In einer Erklärung gegenüber ABC News behauptete er, dass der oberste Führer Irans, Alí Jamenei, versucht hätte, ihn zu ermorden.
„Jamenei hat versucht, mich zweimal zu töten, aber ich habe ihn erreicht, bevor er mich erreichen konnte. Ich bin zuerst angekommen“, erklärte der Präsident.
Der Amtsinhaber stellte diese angeblichen Verschwörungen in Zusammenhang mit der Spannungen, die seit 2020 zwischen beiden Ländern bestehen, als ein Luftangriff, der von den Vereinigten Staaten angeordnet wurde, den iranischen General Qasem Soleimani tötete, eine Schlüsselfigur der Revolutionsgarde und als Nationalheld im Iran gilt.
Seitdem haben US-Staatsanwälte in mindestens zwei Fällen Anklage erhoben wegen angeblicher Verschwörungen zur Ermordung von Trump, die mit Netzwerken in Verbindung gebracht werden, die mit Teheran verbunden sind.
Die Behörden stellten klar, dass diese Pläne nichts mit den beiden Mordanschlägen zu tun haben, die Trump während des Wahlkampfs 2024 ausgesetzt war: einer während einer Kundgebung in Butler, Pennsylvania; und der andere, während er Golf in West Palm Beach, Florida, spielte.
Die militärische Offensive gegen Iran
Die Erklärung zu dem vermeintlichen Komplott erfolgte, während das Pentagon Einzelheiten zur laufenden Militärkampagne gegen den Iran bekanntgab. Wie der Beamte erläuterte, ist die militärische Operation – mit dem Namen "Operation Epic Fury" – Teil einer gemeinsamen Offensive zwischen den Vereinigten Staaten und Israel, die darauf abzielt, die militärischen Fähigkeiten des Irans zu schwächen und dessen Rüstungsprogramm aufzuhalten.
Der Verteidigungsminister versicherte zudem, dass die Angriffe den iranischen Streitkräften einen schweren Schlag versetzt haben.
„Die Luftwaffe Irans existiert nicht mehr; sie wurde 2026 zerstört. Die iranische Marine liegt im Persischen Golf auf dem Boden“, erklärte er.
Laut dem Beamten ist das endgültige Ziel, zu verhindern, dass Teheran Nuklearwaffen entwickeln kann.
„Iran wird niemals im Besitz einer Nuklearwaffe sein“, versicherte er.
„Historische Ergebnisse“ in den ersten Tagen der Offensive
Hegseth erklärte, dass die ersten Tage der Operation bedeutende Ergebnisse erzielt haben, obwohl er anerkennte, dass der Konflikt sich noch in seinen frühen Phasen befindet.
„Wir sind seit vier Tagen in dieser Situation. Die Metrik dort ändert sich und die Dinge stabilisieren sich. Es ist noch zu früh, aber wie Trump sagte, werden wir uns die gesamte Zeit nehmen, die nötig ist, um den Erfolg zu gewährleisten“, bemerkte er.
Según das Pentagon, die Vereinigten Staaten und Israel haben die totale Kontrolle über den iranischen Luftraum erlangt, was eine Intensivierung der Angriffe ermöglichen würde.
„Gestern Nacht hatten die beiden mächtigsten Luftstreitkräfte der Welt die totale Kontrolle über den iranischen Himmel.
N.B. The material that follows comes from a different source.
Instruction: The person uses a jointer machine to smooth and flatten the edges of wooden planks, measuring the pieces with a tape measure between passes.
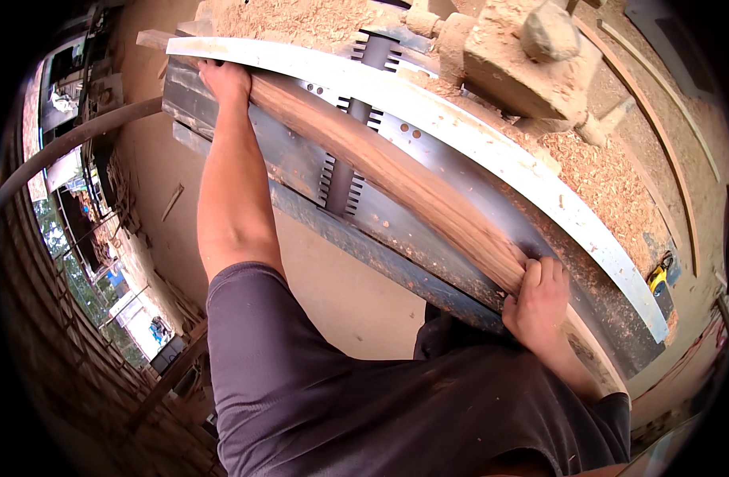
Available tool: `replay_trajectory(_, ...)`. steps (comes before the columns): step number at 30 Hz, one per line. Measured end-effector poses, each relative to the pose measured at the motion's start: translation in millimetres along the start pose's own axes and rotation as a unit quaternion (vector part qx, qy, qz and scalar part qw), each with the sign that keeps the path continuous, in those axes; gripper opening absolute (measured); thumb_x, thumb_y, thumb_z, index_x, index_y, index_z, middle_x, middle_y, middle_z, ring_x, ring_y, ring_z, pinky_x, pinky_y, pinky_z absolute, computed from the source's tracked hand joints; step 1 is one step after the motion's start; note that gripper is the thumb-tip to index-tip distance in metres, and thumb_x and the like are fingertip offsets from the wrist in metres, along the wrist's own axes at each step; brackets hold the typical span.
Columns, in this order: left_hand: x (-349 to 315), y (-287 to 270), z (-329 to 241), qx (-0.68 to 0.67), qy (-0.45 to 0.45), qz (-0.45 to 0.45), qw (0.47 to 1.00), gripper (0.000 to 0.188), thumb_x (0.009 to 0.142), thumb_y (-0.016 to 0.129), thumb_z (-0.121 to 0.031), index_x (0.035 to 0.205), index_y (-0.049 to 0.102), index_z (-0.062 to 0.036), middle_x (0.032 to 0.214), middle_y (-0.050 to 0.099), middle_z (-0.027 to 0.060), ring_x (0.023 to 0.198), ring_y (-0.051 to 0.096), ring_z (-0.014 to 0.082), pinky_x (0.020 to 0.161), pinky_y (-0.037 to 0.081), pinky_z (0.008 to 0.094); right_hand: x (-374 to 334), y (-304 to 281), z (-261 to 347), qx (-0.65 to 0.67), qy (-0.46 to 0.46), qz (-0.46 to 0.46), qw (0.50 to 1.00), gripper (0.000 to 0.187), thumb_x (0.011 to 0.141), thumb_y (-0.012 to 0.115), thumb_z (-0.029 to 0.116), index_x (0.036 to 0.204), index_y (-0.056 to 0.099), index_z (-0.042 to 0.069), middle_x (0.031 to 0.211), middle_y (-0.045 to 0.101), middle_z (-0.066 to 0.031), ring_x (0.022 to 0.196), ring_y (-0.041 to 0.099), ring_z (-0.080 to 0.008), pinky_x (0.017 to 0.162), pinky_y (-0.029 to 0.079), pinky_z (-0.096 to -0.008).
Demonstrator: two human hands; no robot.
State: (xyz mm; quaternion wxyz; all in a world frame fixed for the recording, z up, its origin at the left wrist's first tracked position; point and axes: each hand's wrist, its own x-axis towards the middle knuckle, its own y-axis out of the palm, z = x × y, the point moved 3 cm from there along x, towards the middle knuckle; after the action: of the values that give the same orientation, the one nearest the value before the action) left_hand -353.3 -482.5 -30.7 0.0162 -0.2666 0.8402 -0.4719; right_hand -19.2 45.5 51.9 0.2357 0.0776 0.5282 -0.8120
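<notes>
A long reddish-brown wooden plank (380,171) lies on the metal table of a jointer (285,151), running from the far left to the near right. It rests alongside a long pale fence (460,115) and crosses the dark cutter slot (341,187) with its toothed lips. My left hand (225,79) grips the plank toward its far end, arm stretched out, its fingertips partly hidden against the fence. Close to my body, my right hand (539,302) has its fingers curled over the plank's near part. The plank's near end passes beside my right forearm.
Wood shavings (603,187) heap behind the fence, around a dust-covered machine block (523,67) with a stone-like lump on top. A yellow tape measure (659,274) sits beyond the fence's near end. Thin wooden strips (666,179) lie at the right; a curved pipe (78,143) stands left.
</notes>
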Motion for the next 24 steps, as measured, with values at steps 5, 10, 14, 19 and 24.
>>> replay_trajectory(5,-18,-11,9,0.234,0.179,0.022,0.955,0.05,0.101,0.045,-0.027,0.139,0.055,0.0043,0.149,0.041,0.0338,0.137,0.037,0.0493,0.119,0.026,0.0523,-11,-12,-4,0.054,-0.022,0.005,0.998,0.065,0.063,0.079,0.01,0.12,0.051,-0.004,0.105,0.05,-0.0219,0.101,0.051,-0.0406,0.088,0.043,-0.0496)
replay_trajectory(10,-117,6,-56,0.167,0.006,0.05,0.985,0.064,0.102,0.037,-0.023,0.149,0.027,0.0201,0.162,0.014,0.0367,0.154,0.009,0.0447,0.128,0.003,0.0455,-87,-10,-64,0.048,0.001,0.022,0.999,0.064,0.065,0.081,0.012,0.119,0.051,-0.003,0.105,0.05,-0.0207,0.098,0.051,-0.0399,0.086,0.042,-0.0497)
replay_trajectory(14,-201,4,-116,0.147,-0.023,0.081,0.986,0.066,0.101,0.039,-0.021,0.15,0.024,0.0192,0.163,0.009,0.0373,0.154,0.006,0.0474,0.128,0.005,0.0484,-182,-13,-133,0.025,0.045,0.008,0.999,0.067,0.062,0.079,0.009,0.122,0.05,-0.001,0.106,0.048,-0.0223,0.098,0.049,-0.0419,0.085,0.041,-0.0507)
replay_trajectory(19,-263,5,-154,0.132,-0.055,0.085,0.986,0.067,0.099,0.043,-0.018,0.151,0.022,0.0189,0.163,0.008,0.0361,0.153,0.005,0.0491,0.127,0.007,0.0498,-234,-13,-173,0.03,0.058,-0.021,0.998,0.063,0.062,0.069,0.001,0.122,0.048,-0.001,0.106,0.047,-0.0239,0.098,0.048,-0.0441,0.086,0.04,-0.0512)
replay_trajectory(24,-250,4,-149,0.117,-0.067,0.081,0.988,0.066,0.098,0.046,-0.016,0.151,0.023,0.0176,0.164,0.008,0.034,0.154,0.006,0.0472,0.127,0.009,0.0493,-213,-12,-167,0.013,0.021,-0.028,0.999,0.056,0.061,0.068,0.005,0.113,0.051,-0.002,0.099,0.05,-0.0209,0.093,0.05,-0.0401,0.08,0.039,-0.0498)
Das bedeutet absolute Kontrolle über den Luftraum, ohne Widerstand“, erklärte er.
Der Verteidigungsminister kündigte an, dass die militärische Kampagne mit größerer Intensität fortgesetzt wird.
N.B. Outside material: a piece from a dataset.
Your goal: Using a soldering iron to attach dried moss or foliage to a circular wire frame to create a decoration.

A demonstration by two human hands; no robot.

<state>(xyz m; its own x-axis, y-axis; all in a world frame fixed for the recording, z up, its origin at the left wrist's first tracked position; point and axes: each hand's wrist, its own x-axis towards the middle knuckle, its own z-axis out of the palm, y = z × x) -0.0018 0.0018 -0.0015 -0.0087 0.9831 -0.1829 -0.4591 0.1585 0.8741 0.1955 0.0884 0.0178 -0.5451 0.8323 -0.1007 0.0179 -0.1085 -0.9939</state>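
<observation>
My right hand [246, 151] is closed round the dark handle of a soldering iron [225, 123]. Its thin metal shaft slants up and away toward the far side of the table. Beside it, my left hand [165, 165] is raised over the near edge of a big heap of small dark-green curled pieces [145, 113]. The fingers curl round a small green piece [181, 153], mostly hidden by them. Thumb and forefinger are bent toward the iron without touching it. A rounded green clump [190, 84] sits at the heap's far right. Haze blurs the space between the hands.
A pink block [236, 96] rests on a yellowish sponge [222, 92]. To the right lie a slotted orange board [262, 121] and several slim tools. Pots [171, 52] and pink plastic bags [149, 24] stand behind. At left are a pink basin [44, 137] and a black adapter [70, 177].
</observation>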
Trotz der von Washington proklamierten Lufthoheit erkannte der Beamte an, dass einige iranische Raketen es geschafft hatten, die US-Verteidigungsanlagen zu durchdringen und den Tod von sechs Soldaten verursachten. Er versicherte, dass diese Toten gerächt werden.
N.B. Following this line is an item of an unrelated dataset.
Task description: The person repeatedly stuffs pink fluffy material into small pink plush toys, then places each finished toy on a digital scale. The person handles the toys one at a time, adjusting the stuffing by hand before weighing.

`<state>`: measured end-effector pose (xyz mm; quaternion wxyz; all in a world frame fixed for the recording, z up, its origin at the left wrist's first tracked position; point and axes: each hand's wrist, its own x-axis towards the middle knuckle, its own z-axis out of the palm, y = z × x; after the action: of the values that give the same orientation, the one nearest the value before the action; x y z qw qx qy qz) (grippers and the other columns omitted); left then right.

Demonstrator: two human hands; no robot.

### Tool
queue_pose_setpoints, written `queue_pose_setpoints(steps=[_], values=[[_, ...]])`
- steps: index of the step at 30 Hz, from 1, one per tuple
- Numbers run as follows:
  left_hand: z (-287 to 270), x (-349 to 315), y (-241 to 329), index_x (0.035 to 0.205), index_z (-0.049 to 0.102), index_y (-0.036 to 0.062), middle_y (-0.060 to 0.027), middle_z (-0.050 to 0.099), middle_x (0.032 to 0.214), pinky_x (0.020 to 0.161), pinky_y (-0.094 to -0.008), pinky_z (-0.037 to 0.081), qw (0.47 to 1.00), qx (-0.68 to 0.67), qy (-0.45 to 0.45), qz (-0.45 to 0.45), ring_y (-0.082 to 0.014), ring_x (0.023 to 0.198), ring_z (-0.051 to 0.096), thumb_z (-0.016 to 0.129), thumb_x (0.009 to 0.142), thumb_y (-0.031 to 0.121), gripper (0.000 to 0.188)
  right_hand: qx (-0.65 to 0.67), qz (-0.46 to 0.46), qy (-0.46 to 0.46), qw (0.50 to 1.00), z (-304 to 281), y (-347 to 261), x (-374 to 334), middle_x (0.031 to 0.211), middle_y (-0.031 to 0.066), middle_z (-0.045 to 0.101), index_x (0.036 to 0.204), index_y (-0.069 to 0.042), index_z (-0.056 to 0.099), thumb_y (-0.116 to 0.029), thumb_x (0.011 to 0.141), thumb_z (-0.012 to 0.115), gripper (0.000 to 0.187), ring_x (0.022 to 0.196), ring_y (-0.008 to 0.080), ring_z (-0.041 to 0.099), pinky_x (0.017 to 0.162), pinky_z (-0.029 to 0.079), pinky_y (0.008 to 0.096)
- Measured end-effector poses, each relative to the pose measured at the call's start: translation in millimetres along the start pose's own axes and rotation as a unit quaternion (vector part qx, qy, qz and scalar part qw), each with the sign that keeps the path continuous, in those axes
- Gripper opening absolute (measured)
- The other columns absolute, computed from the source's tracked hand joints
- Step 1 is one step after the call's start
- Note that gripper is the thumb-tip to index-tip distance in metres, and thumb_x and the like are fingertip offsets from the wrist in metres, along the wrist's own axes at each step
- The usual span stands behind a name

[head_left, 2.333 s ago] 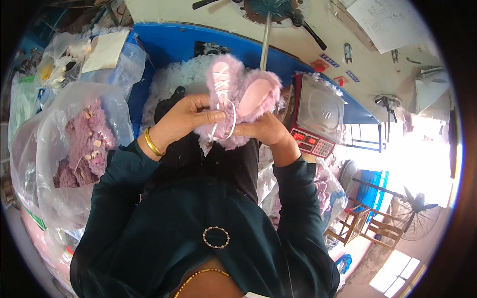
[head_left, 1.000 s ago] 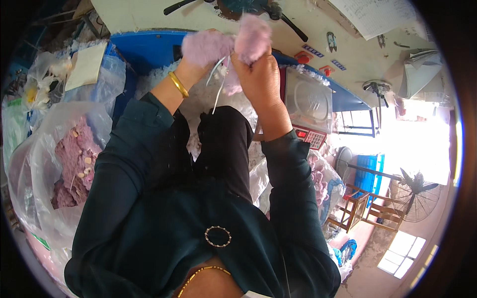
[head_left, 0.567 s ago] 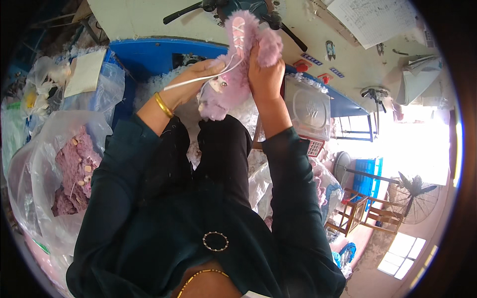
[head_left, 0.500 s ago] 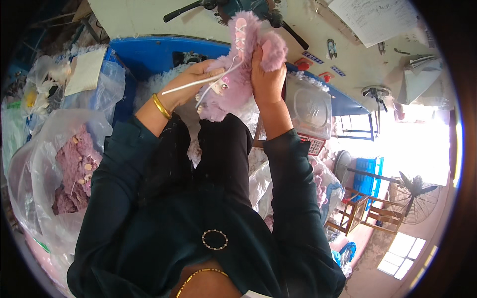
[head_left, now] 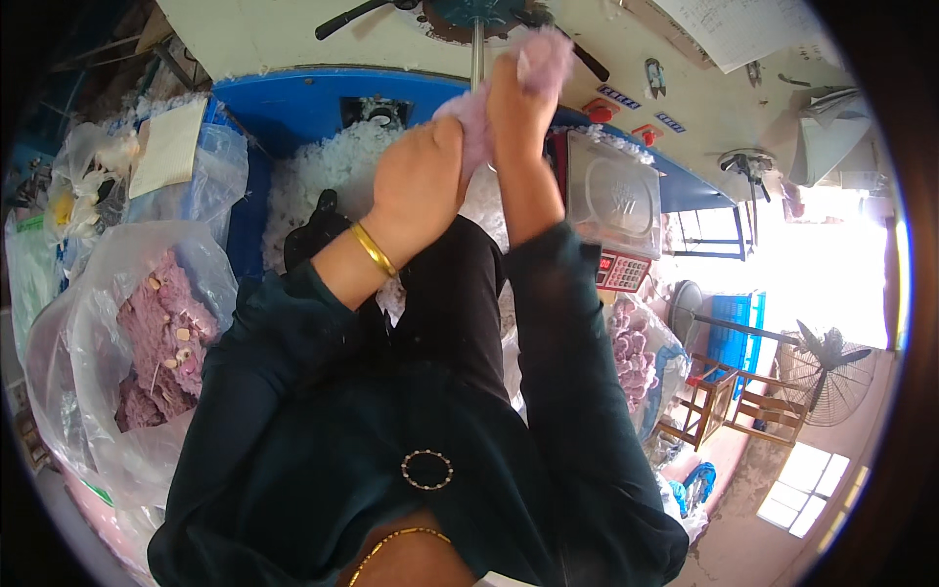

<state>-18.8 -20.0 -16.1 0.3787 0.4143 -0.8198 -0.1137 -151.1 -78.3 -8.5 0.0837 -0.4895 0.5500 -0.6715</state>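
Both hands grip a pink-purple plush toy (head_left: 475, 122) at the front edge of the machine table. My left hand (head_left: 419, 176) is closed round its near left side, with the back of the hand toward me. Higher up and to the right, my right hand (head_left: 518, 117) is closed on it, and a furry end (head_left: 545, 64) of the toy sticks out above the fist. A thin metal tube (head_left: 477, 59) comes from the machine and meets the toy between my hands; whether it goes inside is hidden. The hands cover most of the toy.
White fluffy stuffing (head_left: 328, 161) lies in the blue bin (head_left: 284, 93) below the table. At left, a clear plastic bag (head_left: 73, 357) holds pink plush pieces. A scale (head_left: 622, 271) with a clear tub (head_left: 614, 196) stands at right, near red buttons (head_left: 600, 111) and small pliers (head_left: 654, 76).
The toy has turned, so its laced part and white cords no longer show. My left hand has moved right and wrapped round it. The metal tube now shows above the toy.
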Motion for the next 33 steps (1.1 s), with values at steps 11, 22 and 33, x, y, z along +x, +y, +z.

Wechselnde Rechtfertigungen für den Krieg
Die aktuelle Offensive gegen den Iran wird von Washington mit einer Kombination von Gründen gerechtfertigt: dem iranischen Atomprogramm, der Entwicklung von ballistischen Langstreckenraketen, der Unterstützung bewaffneter Gruppen in der Region und, in geringerem Maße, den angeblichen Verschwörungen gegen Trump.
Obwohl US-Beamte anerkannt haben, dass diese Verschwörungen den politischen Kontext der Entscheidung beeinflussten, hat die Regierung betont, dass sie nicht der Hauptgrund für den Konflikt sind.
Für den Moment, während die militärische Kampagne weitergeht und die Spannungen im Nahen Osten zunehmen, bestehen weiterhin Fragen über den tatsächlichen Umfang der Operation, die Identität des getöteten iranischen Führers und die Auswirkungen, die der Konflikt auf die regionale Stabilität haben könnte.